Stop at the line containing "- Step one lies": every line of the listing from the first up to that one must be set down exactly.

———

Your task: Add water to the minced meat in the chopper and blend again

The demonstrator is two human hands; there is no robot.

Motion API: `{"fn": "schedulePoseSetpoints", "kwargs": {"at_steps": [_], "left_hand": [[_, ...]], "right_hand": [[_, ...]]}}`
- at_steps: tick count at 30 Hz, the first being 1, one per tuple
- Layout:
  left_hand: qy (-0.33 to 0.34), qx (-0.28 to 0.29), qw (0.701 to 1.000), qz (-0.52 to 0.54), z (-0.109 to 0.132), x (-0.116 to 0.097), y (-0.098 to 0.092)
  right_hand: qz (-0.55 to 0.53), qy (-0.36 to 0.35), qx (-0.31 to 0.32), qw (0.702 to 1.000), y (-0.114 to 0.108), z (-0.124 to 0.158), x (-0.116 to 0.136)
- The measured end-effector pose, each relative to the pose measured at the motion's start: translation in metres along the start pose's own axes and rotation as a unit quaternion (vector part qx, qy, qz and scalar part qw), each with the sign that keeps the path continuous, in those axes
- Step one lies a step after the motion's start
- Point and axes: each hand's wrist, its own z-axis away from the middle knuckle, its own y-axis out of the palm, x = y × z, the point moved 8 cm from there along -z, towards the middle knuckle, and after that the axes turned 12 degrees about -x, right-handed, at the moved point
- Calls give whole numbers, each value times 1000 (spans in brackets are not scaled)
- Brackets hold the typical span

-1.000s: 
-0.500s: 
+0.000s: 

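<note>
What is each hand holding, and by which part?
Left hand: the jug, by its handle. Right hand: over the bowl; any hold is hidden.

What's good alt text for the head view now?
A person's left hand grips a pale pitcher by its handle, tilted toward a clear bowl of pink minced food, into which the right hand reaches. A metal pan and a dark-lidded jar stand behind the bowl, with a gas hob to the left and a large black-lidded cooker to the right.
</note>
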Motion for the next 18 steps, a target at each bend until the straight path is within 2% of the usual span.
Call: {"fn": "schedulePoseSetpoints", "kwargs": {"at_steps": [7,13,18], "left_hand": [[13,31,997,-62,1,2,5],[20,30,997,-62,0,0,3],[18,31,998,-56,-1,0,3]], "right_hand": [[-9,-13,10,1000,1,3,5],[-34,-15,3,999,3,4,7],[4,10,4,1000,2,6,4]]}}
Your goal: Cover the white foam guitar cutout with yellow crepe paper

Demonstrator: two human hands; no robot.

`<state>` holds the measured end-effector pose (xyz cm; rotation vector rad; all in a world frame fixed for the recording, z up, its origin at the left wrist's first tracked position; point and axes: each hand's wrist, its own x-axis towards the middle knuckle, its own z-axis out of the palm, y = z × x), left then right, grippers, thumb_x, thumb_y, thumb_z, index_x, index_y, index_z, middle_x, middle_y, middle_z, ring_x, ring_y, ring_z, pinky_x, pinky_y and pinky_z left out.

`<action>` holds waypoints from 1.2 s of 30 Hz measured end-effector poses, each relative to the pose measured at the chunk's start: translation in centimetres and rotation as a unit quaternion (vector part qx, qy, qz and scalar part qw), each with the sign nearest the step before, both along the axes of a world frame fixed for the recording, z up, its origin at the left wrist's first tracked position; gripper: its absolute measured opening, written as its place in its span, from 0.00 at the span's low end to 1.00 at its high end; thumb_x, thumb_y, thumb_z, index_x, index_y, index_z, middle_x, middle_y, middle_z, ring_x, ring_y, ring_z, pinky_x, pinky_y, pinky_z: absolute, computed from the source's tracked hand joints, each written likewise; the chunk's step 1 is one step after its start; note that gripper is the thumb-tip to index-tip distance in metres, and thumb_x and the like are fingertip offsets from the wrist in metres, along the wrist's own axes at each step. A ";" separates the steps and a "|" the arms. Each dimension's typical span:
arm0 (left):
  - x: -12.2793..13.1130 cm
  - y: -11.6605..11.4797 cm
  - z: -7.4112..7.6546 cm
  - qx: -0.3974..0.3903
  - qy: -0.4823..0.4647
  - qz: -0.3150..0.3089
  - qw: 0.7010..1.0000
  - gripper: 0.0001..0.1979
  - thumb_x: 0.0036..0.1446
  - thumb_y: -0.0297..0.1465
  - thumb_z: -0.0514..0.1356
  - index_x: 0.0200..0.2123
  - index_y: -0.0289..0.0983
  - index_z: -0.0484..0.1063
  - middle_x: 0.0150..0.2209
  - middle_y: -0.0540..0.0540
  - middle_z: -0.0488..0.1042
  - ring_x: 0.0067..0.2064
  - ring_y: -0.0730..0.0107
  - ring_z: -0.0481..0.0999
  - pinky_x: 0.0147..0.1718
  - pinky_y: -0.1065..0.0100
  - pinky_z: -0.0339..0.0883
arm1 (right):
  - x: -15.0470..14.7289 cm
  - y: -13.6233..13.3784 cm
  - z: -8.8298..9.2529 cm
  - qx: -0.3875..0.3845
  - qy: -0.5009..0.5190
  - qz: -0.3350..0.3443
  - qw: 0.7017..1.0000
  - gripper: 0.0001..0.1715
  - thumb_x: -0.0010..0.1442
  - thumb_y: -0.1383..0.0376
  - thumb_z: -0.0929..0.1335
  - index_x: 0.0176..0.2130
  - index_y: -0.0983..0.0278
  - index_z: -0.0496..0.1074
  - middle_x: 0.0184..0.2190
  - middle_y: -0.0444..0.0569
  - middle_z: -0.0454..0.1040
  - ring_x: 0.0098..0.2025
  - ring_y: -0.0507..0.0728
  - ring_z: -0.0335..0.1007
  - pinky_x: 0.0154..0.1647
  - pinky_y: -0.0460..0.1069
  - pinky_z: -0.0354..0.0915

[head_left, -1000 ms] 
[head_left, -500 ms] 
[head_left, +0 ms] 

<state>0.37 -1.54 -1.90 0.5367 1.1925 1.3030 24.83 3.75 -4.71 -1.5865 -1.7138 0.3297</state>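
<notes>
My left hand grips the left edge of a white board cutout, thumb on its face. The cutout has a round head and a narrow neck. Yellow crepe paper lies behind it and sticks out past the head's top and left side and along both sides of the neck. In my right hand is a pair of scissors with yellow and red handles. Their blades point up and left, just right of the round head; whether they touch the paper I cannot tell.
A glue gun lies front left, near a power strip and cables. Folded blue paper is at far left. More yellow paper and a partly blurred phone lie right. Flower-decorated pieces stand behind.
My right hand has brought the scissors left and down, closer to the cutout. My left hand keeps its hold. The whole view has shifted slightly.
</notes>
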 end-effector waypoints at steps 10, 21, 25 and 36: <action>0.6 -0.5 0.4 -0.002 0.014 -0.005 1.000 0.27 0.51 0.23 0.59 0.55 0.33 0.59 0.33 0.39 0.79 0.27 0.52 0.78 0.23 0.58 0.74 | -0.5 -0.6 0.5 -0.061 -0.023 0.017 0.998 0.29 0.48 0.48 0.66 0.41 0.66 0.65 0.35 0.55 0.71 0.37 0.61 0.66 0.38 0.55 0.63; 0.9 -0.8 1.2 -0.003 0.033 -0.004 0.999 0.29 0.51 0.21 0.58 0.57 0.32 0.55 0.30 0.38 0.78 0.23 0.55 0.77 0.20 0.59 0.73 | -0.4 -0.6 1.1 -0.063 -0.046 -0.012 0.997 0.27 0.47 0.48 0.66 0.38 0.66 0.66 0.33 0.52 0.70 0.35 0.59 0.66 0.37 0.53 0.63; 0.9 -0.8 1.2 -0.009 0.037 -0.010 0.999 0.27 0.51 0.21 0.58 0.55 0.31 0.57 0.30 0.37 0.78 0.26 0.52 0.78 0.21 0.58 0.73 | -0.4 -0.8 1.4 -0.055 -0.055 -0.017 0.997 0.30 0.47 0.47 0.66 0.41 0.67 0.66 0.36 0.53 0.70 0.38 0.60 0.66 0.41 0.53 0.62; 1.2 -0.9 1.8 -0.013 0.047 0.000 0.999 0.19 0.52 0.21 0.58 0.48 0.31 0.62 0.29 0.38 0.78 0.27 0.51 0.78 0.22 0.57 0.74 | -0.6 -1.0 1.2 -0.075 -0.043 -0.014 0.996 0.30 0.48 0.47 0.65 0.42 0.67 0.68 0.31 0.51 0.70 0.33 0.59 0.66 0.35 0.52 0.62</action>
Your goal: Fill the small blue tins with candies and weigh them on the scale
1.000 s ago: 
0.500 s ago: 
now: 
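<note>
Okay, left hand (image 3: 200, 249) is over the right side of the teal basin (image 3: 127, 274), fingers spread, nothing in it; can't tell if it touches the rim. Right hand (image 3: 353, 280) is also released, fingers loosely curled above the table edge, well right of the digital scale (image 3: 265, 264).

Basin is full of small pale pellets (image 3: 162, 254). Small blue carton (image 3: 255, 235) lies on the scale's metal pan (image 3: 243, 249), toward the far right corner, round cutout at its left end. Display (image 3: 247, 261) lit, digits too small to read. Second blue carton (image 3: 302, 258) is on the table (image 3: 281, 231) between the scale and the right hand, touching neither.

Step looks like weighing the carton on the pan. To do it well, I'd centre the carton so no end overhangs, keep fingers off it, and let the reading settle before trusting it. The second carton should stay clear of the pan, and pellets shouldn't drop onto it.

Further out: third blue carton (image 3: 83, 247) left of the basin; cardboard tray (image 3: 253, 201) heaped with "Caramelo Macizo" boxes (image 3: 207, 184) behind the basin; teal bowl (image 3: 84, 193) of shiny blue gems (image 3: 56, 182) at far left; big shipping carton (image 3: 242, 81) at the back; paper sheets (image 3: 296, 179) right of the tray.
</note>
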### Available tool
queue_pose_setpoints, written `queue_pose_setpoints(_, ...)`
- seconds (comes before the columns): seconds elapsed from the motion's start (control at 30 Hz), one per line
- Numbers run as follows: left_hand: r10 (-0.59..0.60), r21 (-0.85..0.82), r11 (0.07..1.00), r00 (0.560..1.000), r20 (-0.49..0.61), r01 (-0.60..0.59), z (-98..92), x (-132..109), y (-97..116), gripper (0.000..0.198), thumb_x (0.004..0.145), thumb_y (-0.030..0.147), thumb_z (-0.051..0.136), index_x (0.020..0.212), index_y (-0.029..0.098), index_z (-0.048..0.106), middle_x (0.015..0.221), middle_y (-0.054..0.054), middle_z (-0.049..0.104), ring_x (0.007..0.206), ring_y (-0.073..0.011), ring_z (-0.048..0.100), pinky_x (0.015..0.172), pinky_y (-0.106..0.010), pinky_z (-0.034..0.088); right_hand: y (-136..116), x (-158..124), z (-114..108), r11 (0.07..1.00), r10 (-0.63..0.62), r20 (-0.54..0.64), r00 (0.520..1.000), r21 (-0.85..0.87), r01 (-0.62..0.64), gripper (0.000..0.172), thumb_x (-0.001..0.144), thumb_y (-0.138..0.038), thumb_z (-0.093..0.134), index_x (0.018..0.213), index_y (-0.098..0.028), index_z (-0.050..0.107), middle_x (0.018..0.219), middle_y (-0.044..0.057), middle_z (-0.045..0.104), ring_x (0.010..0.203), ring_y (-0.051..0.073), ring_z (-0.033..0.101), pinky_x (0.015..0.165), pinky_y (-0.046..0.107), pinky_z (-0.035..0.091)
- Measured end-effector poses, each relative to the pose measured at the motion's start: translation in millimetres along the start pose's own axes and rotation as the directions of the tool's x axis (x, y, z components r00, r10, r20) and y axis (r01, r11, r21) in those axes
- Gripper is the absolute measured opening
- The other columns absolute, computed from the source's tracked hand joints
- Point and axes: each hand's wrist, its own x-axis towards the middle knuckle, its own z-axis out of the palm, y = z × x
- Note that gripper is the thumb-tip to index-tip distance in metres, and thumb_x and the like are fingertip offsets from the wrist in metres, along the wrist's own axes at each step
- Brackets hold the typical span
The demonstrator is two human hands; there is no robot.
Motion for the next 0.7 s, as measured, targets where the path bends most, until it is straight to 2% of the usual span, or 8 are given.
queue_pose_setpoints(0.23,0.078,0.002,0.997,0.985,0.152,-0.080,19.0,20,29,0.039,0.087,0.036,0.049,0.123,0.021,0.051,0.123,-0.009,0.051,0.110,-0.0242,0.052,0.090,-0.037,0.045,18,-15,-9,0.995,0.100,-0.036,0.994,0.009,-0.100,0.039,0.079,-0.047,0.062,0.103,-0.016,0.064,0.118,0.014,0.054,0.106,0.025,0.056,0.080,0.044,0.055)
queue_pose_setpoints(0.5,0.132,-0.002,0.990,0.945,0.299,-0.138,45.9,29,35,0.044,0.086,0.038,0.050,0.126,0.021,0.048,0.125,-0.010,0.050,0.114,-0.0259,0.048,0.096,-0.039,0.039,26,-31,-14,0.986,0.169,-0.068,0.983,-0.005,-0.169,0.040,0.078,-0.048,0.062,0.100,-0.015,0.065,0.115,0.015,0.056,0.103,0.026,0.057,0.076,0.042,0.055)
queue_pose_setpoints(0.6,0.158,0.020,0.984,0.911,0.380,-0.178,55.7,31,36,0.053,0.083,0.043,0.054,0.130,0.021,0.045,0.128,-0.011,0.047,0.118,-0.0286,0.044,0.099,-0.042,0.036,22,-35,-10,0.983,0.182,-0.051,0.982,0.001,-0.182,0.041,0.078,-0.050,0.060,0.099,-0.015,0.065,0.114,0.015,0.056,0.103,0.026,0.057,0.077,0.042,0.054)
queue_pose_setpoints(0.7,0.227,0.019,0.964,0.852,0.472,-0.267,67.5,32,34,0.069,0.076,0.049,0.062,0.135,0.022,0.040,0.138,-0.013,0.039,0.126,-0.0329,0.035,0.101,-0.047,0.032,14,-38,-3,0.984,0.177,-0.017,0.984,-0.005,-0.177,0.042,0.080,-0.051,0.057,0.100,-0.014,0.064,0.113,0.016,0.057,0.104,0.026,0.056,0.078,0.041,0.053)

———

## ANSWER TO THE PROBLEM
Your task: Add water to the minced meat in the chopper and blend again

The demonstrator is two human hands; there is no robot.

Motion API: `{"fn": "schedulePoseSetpoints", "kwargs": {"at_steps": [_], "left_hand": [[_, ...]], "right_hand": [[_, ...]]}}`
- at_steps: tick count at 30 Hz, the first being 1, one per tuple
- Layout:
  left_hand: qy (-0.33 to 0.34), qx (-0.28 to 0.29), qw (0.701 to 1.000), qz (-0.52 to 0.54), z (-0.109 to 0.132), x (-0.116 to 0.097), y (-0.098 to 0.092)
  right_hand: qz (-0.55 to 0.53), qy (-0.36 to 0.35), qx (-0.31 to 0.32), qw (0.702 to 1.000), y (-0.114 to 0.108), z (-0.124 to 0.158), x (-0.116 to 0.136)
- The measured end-effector pose, each relative to the pose measured at the motion's start: translation in metres along the start pose's own axes and rotation as a unit quaternion (vector part qx, qy, qz and scalar part qw), each with the sign that keeps the path continuous, in those axes
- Step one lies a step after the motion's start

The exercise is finished.